Shanks: [...] There is obviously more Ori and stand alone stuff, and at the very end of the season you kind of expect some sort of finale episode, but we did an episode that is more like a "bottle show" and it has nothing to really do with the tying up of any loose ends and is actually one of these strange episodes were you get to see these characters and how they might age and grow in the future and whether or not that is how they stay is the big question mark.
  • "The last episode of this season, which we just finished shooting, was set 90 percent of the time in the spaceship The Odyssey. There were a lot of challenges there because we were creating new areas out of ones we had used over and over again and dressing them to look different." — Robert Cook, art director, Official Magazine #14, December 2006.
  • "I'm sitting here on Stage 1 this morning listening to a concert cellist play for us on camera. She is body/hand doubling Col. Carter and I have never heard the sound stage so quiet. If you have never heard a cello it makes quite a haunting sound, and this lady is very good - she has been playing since she was four years old. The crew just broke out into applause when Robert finally yelled, 'Cut'." — Vince Coates, Notes from the Set, Official Magazine #14, December 2006.
  • "We watched a Day 1 mix of Unending. A great season-ender (I’d say series ender but, really, that’s up to the fans. So long as they keep supporting the DVD’s, the longer we’ll keep telling stories) that offers some truly poignant moments and finally offers up some major satisfaction for members of “that” fan contingent." — Joseph Mallozzi in his blog, January 9, 2007.
  • "I can confirm that the character of Jack O'Neill will not be making an appearance in the season ten finale." — Joseph Mallozzi in his personal blog, January 10, 2007.
  • SG-1’s final episode, “Unending”, will have the team trapped on board a ship, within a time dilation field, for 50 years. We will see how the relationships might develop and evolve. It represents one possible future given a certain set of circumstances. RCC wrote and directed the episode because he wanted to be on set during the emotional final days of filming. He feels it is a fitting end to the 1-hour series era of SG-1. At the end of the episode, the events will be “undone”. — Cooper, Wright Talk Stargate's Future, Solutions Blog, January 14, 2007.

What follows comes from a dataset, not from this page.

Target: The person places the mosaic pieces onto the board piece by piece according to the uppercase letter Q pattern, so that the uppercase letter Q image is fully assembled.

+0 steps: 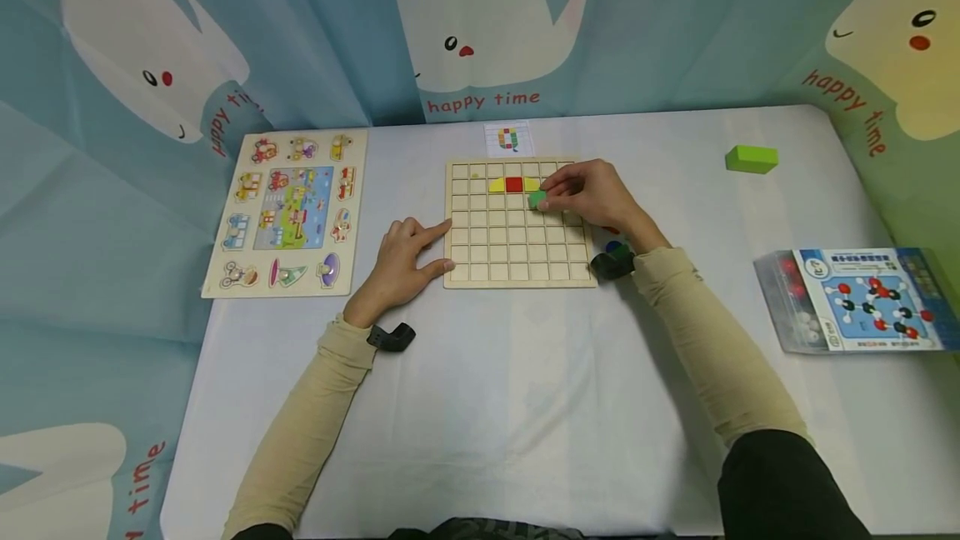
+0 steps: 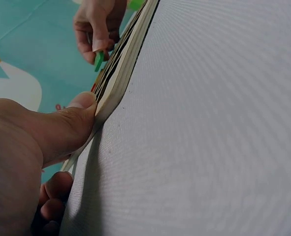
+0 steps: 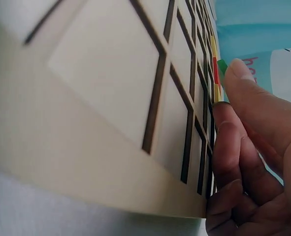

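Note:
A wooden grid board (image 1: 517, 283) lies on the white table. In one of its upper rows sit a yellow piece (image 1: 497, 185), a red square (image 1: 513, 184) and a second yellow piece (image 1: 531, 184), side by side. Just below that second yellow piece, my right hand (image 1: 596, 190) pinches a small green tile (image 1: 537, 199) between thumb and fingers, over the grid. My left hand (image 1: 401, 265) is at the board's left edge, with index finger and thumb stretched out and their tips touching it. In the left wrist view the thumb (image 2: 76, 115) presses near the board's corner.
A small pattern card (image 1: 495, 136) lies behind the board. To the left is a wooden vehicle puzzle (image 1: 345, 265). A green block (image 1: 752, 159) and a boxed molecule set (image 1: 877, 298) stand at the right. Coloured pieces (image 1: 615, 247) lie partly hidden by the right wrist.

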`<state>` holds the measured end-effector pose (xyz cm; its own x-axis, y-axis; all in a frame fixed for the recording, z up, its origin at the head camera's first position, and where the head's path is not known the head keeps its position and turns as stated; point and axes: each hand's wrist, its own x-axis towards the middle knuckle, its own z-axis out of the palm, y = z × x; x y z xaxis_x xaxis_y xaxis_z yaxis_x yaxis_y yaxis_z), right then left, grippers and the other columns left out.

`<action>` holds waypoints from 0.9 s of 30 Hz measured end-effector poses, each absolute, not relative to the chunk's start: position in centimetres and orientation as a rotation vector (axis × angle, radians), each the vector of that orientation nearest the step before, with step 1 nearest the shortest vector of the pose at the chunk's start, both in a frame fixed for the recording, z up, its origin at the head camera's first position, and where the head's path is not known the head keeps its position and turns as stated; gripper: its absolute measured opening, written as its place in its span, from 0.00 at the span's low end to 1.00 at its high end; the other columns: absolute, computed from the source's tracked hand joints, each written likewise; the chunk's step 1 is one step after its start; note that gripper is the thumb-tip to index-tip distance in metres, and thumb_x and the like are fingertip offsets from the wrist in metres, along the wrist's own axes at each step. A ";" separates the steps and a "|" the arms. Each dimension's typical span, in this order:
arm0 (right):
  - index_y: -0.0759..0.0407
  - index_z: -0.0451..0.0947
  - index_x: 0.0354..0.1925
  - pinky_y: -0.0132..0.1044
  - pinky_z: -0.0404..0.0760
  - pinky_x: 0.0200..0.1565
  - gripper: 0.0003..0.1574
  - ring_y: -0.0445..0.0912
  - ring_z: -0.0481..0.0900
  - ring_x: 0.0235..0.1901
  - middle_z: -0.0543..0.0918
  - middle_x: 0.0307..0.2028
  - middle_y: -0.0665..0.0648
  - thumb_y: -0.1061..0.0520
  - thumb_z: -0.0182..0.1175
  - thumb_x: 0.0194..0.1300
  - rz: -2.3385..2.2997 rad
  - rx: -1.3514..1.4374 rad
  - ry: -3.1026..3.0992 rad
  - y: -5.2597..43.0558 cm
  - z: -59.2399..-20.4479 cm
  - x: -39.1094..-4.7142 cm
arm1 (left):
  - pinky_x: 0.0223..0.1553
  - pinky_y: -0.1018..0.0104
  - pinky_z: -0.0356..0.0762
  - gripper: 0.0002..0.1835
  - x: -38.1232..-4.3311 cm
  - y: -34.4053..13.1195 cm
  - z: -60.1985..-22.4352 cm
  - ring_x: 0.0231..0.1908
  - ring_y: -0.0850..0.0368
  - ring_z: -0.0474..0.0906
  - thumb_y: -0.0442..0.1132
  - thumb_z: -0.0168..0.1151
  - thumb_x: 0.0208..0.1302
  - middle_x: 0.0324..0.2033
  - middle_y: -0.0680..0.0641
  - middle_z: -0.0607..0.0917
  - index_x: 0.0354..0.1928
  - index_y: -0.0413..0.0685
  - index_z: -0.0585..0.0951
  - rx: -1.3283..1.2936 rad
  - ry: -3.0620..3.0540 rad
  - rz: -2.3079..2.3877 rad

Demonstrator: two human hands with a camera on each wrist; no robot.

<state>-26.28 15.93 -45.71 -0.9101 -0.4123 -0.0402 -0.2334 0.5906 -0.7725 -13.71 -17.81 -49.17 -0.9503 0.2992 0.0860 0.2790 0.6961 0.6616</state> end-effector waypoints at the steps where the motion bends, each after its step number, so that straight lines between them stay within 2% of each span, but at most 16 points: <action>1: 0.60 0.90 0.47 0.27 0.78 0.41 0.18 0.45 0.85 0.36 0.90 0.40 0.60 0.53 0.79 0.62 -1.212 -0.539 2.605 15.9 -45.7 -26.3 | 0.48 0.56 0.56 0.37 -13.7 -17.8 -49.2 0.42 0.47 0.60 0.46 0.74 0.68 0.40 0.42 0.72 0.77 0.48 0.74 0.490 2.868 1.110; 27: 0.59 0.90 0.44 0.29 0.75 0.37 0.17 0.47 0.80 0.34 0.88 0.35 0.58 0.54 0.81 0.59 -1.153 -0.490 2.648 15.0 -45.8 -26.4 | 0.47 0.56 0.55 0.37 -13.7 -17.7 -49.2 0.41 0.48 0.59 0.45 0.75 0.67 0.39 0.42 0.72 0.76 0.47 0.74 0.503 2.880 1.113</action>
<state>-26.41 15.01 -45.82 -0.9222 -0.3819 -0.0602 -0.2162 0.6386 -0.7386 -13.70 -17.74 -49.17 -0.9482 0.3005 0.1027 0.2915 0.6951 0.6572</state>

  • Michael Shanks closed out his TV Guide Celebrity Blog on June 21, 2007, with a tribute entitled "Unending". He thanks the fans for their love and dedication:
"'Unending.' An appropriate name for a show that has ended, been critically bashed, changed its cast and been written off by so many. And still we survived with a new tomorrow. Forgive me, but…NEENER-NEENER-NEENER! I am so proud of the cast, the writers, the crew, the producers, and yes, even the executives who endured many whips and scorns, only to show up ever day and make this journey possible. But most of all, I am proud of you, the viewer, who really has made all of it feasible. Without you, we as ‘players’ truly have no purpose. You are sincerely what has made the gate spin week after week. Be proud.
"I know that not all of you have supported every decision that the storytellers have made. Fandom, has become over time like a dysfunctional family: separated in agenda, but united in a love for what is, what was, or what simply could be. It’s all OK now. I believe that the entire family can now embrace, mourn or celebrate the end of an era. Together, whether some like it or not, we have made television history. Be very proud."
  • Alex Levine also acknowledged "the end of an era" in his scifi.com blog on June 22, 2007: "Robert Cooper didn’t have any parting words, but he did tell me about the last night of shooting. He was directing, and the day went quite late. He had arranged for the last shot to be a shot of the team going through the gate (see? unending!). It was about 1 a.m. and many of the office staff returned to the studio to be there for that last shot. Apparently it was a very emotional, even tearful moment. Rumour has it Christopher Judge choked up. Rob thought it was a fitting end for the family that SG-1 has become."